Cowie is an historic fishing village in Kincardineshire, Scotland. This village has existed since the Middle Ages, but in current times it is effectively subsumed into the town of Stonehaven. It had an estimated population of in .

==History==
William Camden recorded the existence of Cowie in 1596 in his historical writings. (Watt, 1985) Notable historic features in the vicinity include Cowie Castle (now ruined), Chapel of St. Mary and St. Nathalan (now ruined), the Stonehaven Tolbooth, Muchalls Castle and Fetteresso Castle.
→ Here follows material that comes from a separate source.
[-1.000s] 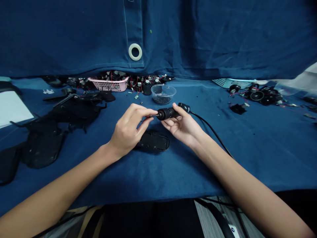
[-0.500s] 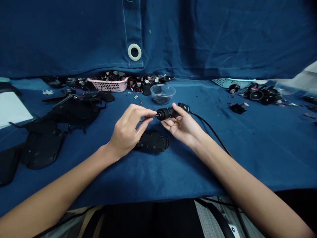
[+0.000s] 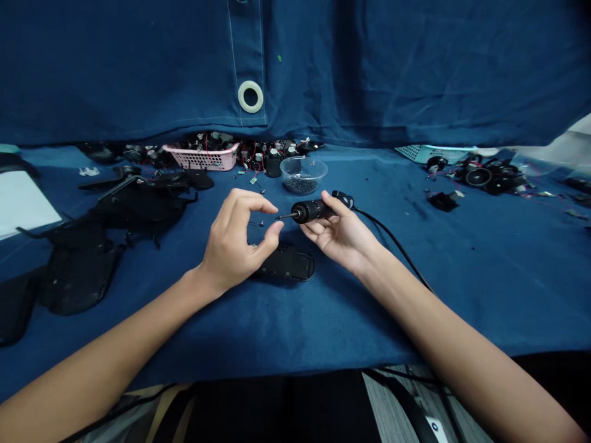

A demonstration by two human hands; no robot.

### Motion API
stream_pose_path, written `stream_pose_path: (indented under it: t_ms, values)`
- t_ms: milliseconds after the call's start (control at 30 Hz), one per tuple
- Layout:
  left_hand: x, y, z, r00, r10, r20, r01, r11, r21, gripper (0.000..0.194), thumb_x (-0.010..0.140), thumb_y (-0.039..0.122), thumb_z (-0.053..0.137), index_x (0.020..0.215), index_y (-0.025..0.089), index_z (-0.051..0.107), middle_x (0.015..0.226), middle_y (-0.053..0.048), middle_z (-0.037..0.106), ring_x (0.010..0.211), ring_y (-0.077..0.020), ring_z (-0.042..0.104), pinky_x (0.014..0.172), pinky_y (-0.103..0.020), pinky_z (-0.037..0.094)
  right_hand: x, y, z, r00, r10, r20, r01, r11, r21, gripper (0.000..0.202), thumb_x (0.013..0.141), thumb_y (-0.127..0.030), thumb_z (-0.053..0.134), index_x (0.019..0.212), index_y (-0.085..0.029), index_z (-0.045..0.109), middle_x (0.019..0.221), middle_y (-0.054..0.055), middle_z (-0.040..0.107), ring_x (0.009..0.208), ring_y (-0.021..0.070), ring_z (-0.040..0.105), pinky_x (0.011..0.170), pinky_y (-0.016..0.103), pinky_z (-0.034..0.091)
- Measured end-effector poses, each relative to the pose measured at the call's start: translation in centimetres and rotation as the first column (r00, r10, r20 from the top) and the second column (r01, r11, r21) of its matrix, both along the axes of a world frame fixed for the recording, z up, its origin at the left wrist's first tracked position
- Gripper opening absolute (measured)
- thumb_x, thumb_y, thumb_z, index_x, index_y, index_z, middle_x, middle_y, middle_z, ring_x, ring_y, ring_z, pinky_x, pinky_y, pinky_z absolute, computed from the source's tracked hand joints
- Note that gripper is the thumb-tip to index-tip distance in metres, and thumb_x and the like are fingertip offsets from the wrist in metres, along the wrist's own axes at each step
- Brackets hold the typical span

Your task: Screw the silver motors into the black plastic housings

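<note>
My right hand (image 3: 339, 237) is wrapped round a black corded electric screwdriver (image 3: 314, 211), held level with its thin metal bit (image 3: 287, 215) pointing left. Around the bit's tip, my left hand (image 3: 237, 243) has its thumb and forefinger apart, with nothing seen between them. Below them a black elongated plastic shell (image 3: 290, 263) lies on the blue cloth, its left end hidden behind my left hand. A clear round bowl (image 3: 303, 175) with many small dark pieces stands just beyond the screwdriver.
Black plastic parts (image 3: 83, 264) and a white sheet (image 3: 25, 203) lie on the left. At the back are a pink basket (image 3: 203, 159) and a light-blue basket (image 3: 431, 152), with wired black parts (image 3: 489, 175) at right. A blue curtain (image 3: 295, 74) hangs behind.
My left thumb and forefinger have parted and let go of the screwdriver's bit, which now shows along its length. My right hand and the screwdriver have stayed in place.
</note>
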State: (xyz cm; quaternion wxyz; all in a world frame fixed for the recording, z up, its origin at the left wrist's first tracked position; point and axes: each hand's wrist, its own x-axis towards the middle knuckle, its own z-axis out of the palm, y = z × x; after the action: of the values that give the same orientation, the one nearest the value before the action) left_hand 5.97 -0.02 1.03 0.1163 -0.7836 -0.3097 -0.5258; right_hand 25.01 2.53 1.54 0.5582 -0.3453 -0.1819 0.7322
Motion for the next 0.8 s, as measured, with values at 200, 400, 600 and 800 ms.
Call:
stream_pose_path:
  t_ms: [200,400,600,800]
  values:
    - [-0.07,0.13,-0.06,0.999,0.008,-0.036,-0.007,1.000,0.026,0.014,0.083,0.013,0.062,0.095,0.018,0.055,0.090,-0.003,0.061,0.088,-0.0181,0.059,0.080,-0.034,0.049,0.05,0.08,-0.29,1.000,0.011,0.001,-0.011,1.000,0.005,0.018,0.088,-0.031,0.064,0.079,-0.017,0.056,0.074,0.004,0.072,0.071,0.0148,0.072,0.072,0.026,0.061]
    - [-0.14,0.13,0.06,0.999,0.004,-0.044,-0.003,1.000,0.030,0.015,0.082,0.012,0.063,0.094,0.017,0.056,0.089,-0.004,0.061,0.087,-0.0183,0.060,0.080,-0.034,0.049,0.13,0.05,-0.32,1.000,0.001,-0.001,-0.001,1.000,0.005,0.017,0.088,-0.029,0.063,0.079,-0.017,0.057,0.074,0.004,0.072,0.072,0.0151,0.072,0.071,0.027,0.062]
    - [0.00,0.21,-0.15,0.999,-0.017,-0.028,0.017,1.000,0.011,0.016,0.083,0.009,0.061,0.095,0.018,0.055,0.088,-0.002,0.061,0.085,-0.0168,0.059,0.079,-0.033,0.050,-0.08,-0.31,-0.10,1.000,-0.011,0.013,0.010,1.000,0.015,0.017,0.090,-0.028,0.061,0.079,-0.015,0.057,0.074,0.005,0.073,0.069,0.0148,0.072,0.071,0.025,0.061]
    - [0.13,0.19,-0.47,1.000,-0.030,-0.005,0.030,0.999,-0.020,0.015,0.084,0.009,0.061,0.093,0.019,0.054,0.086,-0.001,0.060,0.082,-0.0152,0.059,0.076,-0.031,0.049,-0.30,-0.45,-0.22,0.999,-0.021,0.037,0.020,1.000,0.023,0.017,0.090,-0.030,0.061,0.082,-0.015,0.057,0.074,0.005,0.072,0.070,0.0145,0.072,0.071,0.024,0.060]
Cowie Village was situated at the southern end of the ancient Causey Mounth trackway, which road was constructed on high ground to make passable this only available medieval route from coastal points south from Stonehaven to Aberdeen. This ancient passage specifically connected the River Dee crossing (where the present Bridge of Dee is situated) via Portlethen Moss, Muchalls Castle and Cowie Castle to the south. (Hogan, 2007) The route was that taken by William Keith, 7th Earl Marischal and the Marquess of Montrose when they led a Covenanter army of 9000 men in the battle of the Civil War in 1639. (Watt, 1985)

==Fishing==
The Annual Reports of the Fishery Board for Scotland provide an insight into the fishing in Cowie in the years before the First World War. The report for 1900 describes Cowie as "a small village near Stonehaven. Nearly all the fish caught by the fishermen here are landed at Stonehaven and included in the returns for that place." The presence of a curing station from 1909 to 1911 correlates with the increase in local landings, but also with the reduce number of boats and fishermen.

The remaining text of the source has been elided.